Sommaire
Quarante ans après l’explosion du réacteur numéro 4 de la centrale de Tchernobyl, la zone d’exclusion de 30 kilomètres reste un laboratoire à ciel ouvert pour la communauté scientifique. Au cœur de ce périmètre où toute activité humaine est interdite, une population particulière attire l’attention des chercheurs : les chiens errants. Ces animaux, pour la plupart descendants des compagnons domestiques abandonnés lors de l’évacuation précipitée d’avril 1986, offrent des indices précieux sur les effets à long terme des radiations sur les organismes vivants.
Une population canine sous haute surveillance
Aujourd’hui, on estime qu’environ 200 chiens vivent encore dans la zone, contre un millier en 2017. Une équipe vétérinaire mène régulièrement des missions pour vacciner, nourrir et stériliser ces animaux souvent sauvages qui se déplacent en meutes. Le biologiste Timothy Mousseau, professeur à l’université de Caroline du Sud et coordinateur scientifique du projet Chiens de Tchernobyl, suit de près l’évolution de ces populations. Malgré le contexte géopolitique actuel, les prélèvements sanguins se poursuivent pour analyser l’ADN de ces canidés exposés au césium-137.
Le mystère des mutations génétiques
En 2023, une étude publiée dans Science Advances avait mis en lumière des variations génétiques plus marquées chez les chiens vivant à proximité immédiate de la centrale. Cependant, des recherches plus récentes publiées fin 2024 dans la revue PLOS One viennent nuancer certaines hypothèses. Les scientifiques se sont particulièrement penchés sur les mutations dites de novo, celles qui apparaissent spontanément dans les cellules germinales (spermatozoïdes ou ovules) et peuvent être transmises à la descendance.
À ce jour, aucun résultat statistiquement significatif ne suggère une augmentation massive de ces taux de mutation de l’ADN chez les chiens des zones les plus radioactives. Ce constat rejoint des observations similaires faites sur d’autres espèces, comme les vers, et même chez les humains dont les parents ont été exposés aux rayonnements après la catastrophe. Cette apparente absence de transmission héréditaire de mutations génétiques accrues reste un sujet d’étude complexe pour les biologistes.

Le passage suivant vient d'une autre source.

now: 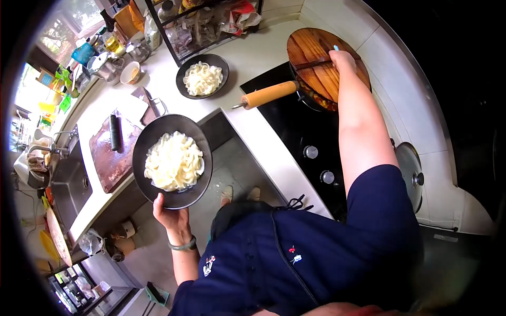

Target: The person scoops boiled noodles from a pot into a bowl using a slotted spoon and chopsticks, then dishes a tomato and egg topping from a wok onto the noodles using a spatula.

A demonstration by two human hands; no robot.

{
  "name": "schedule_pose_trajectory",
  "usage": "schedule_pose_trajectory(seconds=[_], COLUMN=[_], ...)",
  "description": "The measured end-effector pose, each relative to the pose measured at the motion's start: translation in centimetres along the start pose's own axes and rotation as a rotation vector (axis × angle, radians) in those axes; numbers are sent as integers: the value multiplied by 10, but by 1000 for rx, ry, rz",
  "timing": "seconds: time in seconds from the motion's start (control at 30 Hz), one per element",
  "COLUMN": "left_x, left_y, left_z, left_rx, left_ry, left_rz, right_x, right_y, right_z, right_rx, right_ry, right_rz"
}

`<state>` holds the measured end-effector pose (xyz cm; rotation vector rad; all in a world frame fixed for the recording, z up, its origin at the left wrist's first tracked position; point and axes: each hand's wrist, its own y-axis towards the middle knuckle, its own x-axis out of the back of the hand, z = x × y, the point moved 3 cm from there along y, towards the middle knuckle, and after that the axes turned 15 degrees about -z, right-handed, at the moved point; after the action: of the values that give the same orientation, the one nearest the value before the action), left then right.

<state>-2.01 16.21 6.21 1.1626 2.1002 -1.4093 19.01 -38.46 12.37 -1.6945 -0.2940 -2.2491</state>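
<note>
The lid on the pan is best managed by its bar, with any tilt made away from the wrist so that steam is kept off the skin, while the bowl is kept level lest the noodles slide over its rim. The bar is clasped by the right hand, the forearm stretched over the stove; the bowl, out in front of the body past the counter's edge, is clamped at its near rim by the left hand, thumb uppermost, the fingers beneath largely hidden
</note>
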Motion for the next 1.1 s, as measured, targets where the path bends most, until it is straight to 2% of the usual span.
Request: schedule_pose_trajectory(seconds=[0.1, 0.17, 0.23, 0.27, 0.3, 0.37, 0.43, 0.5, 0.63, 0.7, 0.83, 0.9, 0.97, 1.1], left_x=[13, 11, 19, 18, 18, 19, 15, 12, 16, 18, 26, 30, 38, 50], left_y=[6, 5, 12, 14, 16, 22, 25, 26, 34, 38, 50, 61, 71, 100], left_z=[0, -1, -4, -4, -5, -7, -8, -8, -7, -8, -8, -9, -10, -8], left_rx=[-6, 2, 20, 27, 30, 63, 80, 87, 52, 48, 49, 24, 0, -53], left_ry=[-9, 12, 46, 45, 40, 40, 32, 13, 17, 49, 86, 109, 142, 190], left_rz=[-30, -28, -23, -27, -30, -5, 34, 76, 136, 162, 227, 259, 276, 343], right_x=[-12, 10, 36, 49, 61, 61, 92, 133, 132, 126, 91, 70, 39, -41], right_y=[24, 8, 8, 16, 28, 98, 87, 30, 1, -23, -21, -12, -16, -16], right_z=[8, 10, 10, 7, 7, -14, -39, -49, -58, -50, -32, -20, -8, 12], right_rx=[17, 30, 150, 157, 250, 472, 569, 447, 396, 323, 308, 253, 304, 148], right_ry=[-122, -20, 4, 45, 9, 75, 357, 202, 261, 415, 625, 634, 952, 1022], right_rz=[-104, -146, -294, -293, -430, -379, -312, -16, 12, -5, -16, 0, 49, 93])
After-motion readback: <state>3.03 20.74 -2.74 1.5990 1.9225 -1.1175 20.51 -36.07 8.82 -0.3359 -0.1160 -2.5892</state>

Des impacts physiques bien réels
Si les mutations ne semblent pas se transmettre systématiquement d’une génération à l’autre, les effets de la radioactivité sur les individus directement exposés sont pourtant incontestables. Les chercheurs observent de nombreux dommages dans les tissus somatiques, se manifestant par plusieurs pathologies :
- Le développement de tumeurs et de cataractes.
- Des cas de stérilité ou d’infertilité.
- Une espérance de vie significativement réduite.
- Diverses anomalies du développement physique.
La science doit encore déterminer pourquoi il existe une telle différence entre les effets des rayonnements sur le corps de l’individu et l’intégrité du matériel génétique transmis à sa progéniture. Ces découvertes ouvrent de nouvelles pistes sur les capacités de réparation de l’ADN et sur la résistance des organismes face à un environnement durablement contaminé.